Depression is the most widely acknowledged psychosocial factor seen in patients with chronic kidney disease and it has been associated with a poor outcome. Major depression occurs in 20% to 30% of patients facing impending dialysis. The aetiology of depression in this case is complex. Kidney disease causes exposure to many physical and psychological stressors: starting from severe symptoms from internal organs, pain and insomnia, through the necessity to submit to a dietary regime, systematic dialysis or change in lifestyle or so far played roles and deterioration of the quality of life. On the other hand, the development of depression adversely influences the general health of a patient and also the patient-doctor cooperation in treatment; it increases the duration and frequency of hospitalization and may cause cessation of kidney-replacement therapy; it causes an increase in mortality in dialysed patients and also increases the risk of committing suicide 1, 2, 3, 4, 5. Kidney disease itself is associated with a high frequency of both physical and psychological complications, with depression being at the top of list with a frequency of 61.1%. It has been documented that depression worsens the perceptions of patients for their well-being which ultimately affects their compliance with treatment regimens 6,7,8.

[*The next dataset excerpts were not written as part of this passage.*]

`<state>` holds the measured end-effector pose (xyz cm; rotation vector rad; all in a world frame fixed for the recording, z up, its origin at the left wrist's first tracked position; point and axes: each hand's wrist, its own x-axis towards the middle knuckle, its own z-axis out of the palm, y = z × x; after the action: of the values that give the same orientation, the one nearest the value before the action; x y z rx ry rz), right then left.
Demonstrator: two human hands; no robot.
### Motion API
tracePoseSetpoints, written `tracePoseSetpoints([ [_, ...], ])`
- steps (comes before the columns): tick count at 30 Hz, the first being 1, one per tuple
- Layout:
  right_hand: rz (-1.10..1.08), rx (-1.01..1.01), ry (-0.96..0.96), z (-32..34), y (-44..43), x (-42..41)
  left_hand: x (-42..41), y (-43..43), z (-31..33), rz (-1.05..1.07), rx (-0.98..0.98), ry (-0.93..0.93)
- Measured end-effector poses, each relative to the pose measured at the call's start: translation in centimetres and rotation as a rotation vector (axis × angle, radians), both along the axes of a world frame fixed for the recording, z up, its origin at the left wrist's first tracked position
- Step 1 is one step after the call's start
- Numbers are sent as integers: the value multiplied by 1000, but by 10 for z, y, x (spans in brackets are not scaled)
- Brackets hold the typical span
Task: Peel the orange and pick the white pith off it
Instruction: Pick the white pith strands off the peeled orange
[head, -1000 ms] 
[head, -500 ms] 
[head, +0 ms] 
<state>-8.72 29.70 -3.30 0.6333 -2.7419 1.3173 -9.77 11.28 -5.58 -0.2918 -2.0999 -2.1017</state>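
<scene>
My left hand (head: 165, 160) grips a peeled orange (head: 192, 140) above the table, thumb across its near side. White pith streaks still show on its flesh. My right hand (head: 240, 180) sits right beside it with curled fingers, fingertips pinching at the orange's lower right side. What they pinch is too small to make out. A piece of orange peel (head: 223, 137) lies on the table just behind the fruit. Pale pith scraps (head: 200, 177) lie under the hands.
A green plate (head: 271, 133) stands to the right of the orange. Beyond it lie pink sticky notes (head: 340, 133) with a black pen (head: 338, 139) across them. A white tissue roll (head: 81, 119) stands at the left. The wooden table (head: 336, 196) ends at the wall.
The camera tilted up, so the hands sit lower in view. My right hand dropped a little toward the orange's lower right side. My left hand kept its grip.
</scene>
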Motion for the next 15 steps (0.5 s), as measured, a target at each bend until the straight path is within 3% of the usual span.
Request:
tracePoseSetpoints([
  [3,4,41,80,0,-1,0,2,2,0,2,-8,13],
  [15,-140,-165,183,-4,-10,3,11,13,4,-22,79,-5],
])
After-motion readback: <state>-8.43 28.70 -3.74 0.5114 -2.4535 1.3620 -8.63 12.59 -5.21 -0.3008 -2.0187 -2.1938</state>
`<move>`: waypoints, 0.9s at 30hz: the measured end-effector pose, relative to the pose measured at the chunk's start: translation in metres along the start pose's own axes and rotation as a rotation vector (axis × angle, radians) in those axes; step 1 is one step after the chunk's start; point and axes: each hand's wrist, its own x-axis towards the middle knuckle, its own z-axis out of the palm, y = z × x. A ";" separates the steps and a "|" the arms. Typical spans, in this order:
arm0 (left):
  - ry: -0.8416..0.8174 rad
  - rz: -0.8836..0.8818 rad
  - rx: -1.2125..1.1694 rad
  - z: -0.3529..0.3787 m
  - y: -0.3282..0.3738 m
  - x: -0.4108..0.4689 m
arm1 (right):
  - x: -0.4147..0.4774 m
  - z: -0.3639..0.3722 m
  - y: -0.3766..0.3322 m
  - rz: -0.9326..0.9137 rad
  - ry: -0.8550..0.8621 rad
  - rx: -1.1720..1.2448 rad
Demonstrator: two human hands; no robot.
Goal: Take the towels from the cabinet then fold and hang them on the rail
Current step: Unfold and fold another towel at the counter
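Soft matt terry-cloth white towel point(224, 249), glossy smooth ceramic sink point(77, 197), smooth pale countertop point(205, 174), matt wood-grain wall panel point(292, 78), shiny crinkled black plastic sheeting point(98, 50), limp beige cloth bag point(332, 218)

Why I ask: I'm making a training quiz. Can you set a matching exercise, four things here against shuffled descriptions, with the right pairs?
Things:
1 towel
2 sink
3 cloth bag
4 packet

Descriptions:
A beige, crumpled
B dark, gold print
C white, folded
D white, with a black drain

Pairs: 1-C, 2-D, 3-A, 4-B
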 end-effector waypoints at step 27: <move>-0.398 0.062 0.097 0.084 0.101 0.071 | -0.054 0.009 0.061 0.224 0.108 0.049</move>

The research showed that The mean depression score was very high (23.2 ± 10.5). Significant differences were found between employment status and level of depressive symptoms. The mean level of perceived social support from family was 15.23 ± 5.37 (Tezel2011)
In other research 75 African-American women who are family caregivers of hemodialysis recipients. Caregivers' scores, on average, reflected no depressive symptoms (0 to 15). However, three caregivers (4.0%) had scores reflecting severe distress. Depressive symptoms can influence how individuals perceive the world and self; therefore, an intervention to decrease or manage depressive symptoms would be useful for this population (Byers 2011)
And about marital adjustment we found Marital adjustment in patients on hemodialysis, which is linked with depressive symptoms and anxiety, is poorer compared to the healthy controls. This finding shows the necessity of an appropriate family approach for patients on long-term dialysis (Tavallaii 2009 )
We also looked at the epidemiology of renal disease in the gulf region. We found that the age of renal patients was quite young. The mean age of participants with ESRD in included studies ranged between 33 and 61.9 years some studies included children (aged <18 years old) (Hassanien, 2012).